Billie is on a mission. Armed with her Instagram account and her blog, she wants to raise awareness of IBD alongside sharing advice and support for those with the condition.

Billie was diagnosed with ulcerative colitis five years ago and had stoma surgery a year after.

She initially started a blog as a way to deal with all her feelings, before friends encouraged her to be more public with her blog as more and more people began to respond positively.

"It was just so lovely to see such a positive community.

"I think that social media does get a bit of a bad rep sometimes and I could just see so many people using it in such a lovely way and then just as things progressed just started sharing more and more and more."

Though Billie's blog began as a personal exercise, she now has an audience the size of a moderately sized football stadium, something that can come with its own challenges.

"I never thought I’d get to the numbers I’m on now it’s just absolutely baffling. I thought a thousand people was a lot. Sometimes it can be a bit intimidating.

"I definitely think there’s a fine line and you do have to tread it carefully and I really try to make sure that what I post is directing people towards the right professionals rather than being like “I know everything” because I know I don’t.

"The condition is incredibly unique for each person, so I definitely think a lot more about what I post now than when I was using it just for the few."

Billie's platform now means that she is able to interact with thousands of others who also have IBD and uses her platform to share useful tips and share experiences.

But Billie also places an emphasis on ensuring her posts find a balance between positivity and reality.

"Even those really granular things that you wouldn’t necessarily consciously think about that putting up a photograph of me making dinner or what I’m wearing actually does help people.

"It can be so small but if you see someone and it’s like oh my god she can wear skinny jeans so I can wear skinny jeans, it can be even as small as that and I think that’s really important.

"But there’s also a lot of positivity in showing the good with the bad I think.

"Because if you’re only ever showing that everything’s great, everything’s amazing and I’m loving life, but in reality, you’re getting five bag leaks a day or shitting all over the floor and somebody else is doing that; you’re not really translating what the community is feeling.

"Particularly with sharing stoma life I think there can be a lot of pressure to be like everything’s great when actually not everything is great all the time.
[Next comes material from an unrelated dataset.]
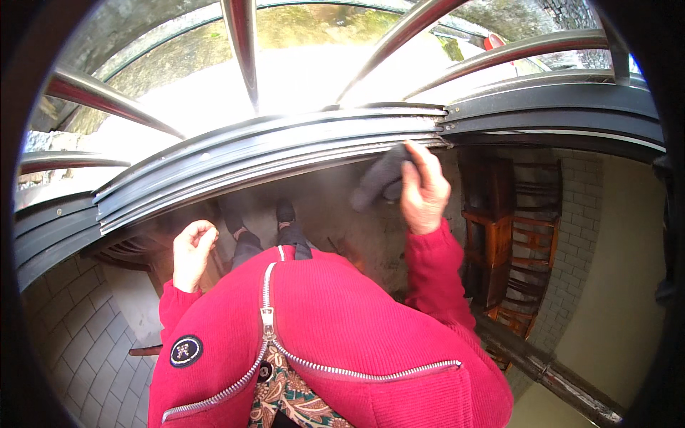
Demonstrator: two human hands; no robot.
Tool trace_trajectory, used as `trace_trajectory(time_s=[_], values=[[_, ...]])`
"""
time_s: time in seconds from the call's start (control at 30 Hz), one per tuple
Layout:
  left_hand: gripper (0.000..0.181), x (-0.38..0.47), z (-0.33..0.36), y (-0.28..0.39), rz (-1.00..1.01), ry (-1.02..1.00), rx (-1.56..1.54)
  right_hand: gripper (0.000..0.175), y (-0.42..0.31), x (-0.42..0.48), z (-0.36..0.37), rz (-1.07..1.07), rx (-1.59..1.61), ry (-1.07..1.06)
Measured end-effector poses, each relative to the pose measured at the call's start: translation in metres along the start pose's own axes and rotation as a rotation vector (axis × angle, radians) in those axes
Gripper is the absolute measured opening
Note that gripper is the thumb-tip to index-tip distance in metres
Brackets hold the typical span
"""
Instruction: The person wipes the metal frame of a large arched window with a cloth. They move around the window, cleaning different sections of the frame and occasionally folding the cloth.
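My right hand (pixel 425 192) pinches a dark grey cloth (pixel 380 176) between thumb and fingers. The cloth hangs to the left of the hand, somewhat blurred, just below the right part of a metal sliding-window track (pixel 267 144). My left hand (pixel 195 251) is raised below the track's left part, its fingers curled with the thumb near the index finger; nothing is plainly seen in it. Metal bars (pixel 242 53) stand outside beyond the track.
Dark window frame sections (pixel 556 115) continue at the right and left. Wooden furniture (pixel 497 235) stands low at the right, by a tiled wall (pixel 575 214). A dark pipe or beam (pixel 546 369) runs at the lower right. My shoes (pixel 286 209) show on the floor below.
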State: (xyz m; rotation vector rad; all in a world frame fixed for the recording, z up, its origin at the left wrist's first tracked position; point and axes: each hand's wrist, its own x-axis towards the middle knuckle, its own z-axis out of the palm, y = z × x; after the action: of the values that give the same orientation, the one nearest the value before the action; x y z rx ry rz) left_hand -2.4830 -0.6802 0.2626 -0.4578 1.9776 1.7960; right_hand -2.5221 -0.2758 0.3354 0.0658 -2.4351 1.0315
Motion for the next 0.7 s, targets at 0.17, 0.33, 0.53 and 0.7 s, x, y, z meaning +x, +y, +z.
trace_trajectory(time_s=[0.17, 0.33, 0.53, 0.7], values=[[0.008, -0.001, 0.014, 0.001, 0.005, 0.004, 0.028, 0.052, 0.010, 0.012, 0.024, -0.314, -0.255, -0.126], [0.010, -0.006, 0.017, 0.003, 0.050, 0.023, 0.037, 0.048, 0.036, 0.011, -0.025, -0.045, -0.427, 0.021], [0.015, -0.014, 0.020, 0.039, 0.129, -0.073, 0.120, 0.043, 0.029, -0.010, -0.046, 0.530, 0.970, 0.033], [0.024, 0.007, 0.041, 0.104, 0.579, -0.429, 0.255, 0.046, -0.014, -0.012, -0.026, 0.548, 1.145, -0.045]])
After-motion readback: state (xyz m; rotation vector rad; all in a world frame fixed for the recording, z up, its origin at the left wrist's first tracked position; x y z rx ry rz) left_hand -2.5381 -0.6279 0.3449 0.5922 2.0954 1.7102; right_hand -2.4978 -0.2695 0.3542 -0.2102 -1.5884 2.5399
"I see a lot of those Instagram versus reality posts and it’s like no why don’t you just post what your day to day is like?

"Why does something need to qualify for social media and something qualify for reality, why can’t they be one and the same?"

Omma Ahmed

For Omma, fighting stigma and raising awareness has multiple layers. As a Muslim woman in the South Asian community, she faces different barriers to most.

"It's not something that's talked about quite a lot because it deals with a bowel condition, it can be seen to be quite embarrassing. So it's always sort of hidden and I felt that within my own community," said Omma.

"Through my Instagram, I have had a lot of especially South Asian girls message me and they have general accounts and they’re like it’s so nice to meet someone who’s being quite vocal about it because they feel like they could never publicly talk about the fact that they have Crohn’s or UC.

"Some have even said that their family don’t believe them that they have this condition, that they’re faking it just to get out of doing things."

Omma has written about having a stoma bag as a Muslim woman and the challenges this can bring. There are challenges in relation to social media too.

"I’m still quite a small account at the moment. Because I’m Muslim and I wear a hijab I can’t sort of just show my stomach, be in my underwear, show off my scars to raise awareness and I think a lot of the accounts that tend to be a bit bigger are those that are able to physically show their disability.

"In a way, I think that hinders me reaching a wider audience because I think it sort of puts me in a box but I think it’s nice that I’m still able to reach the people that I am."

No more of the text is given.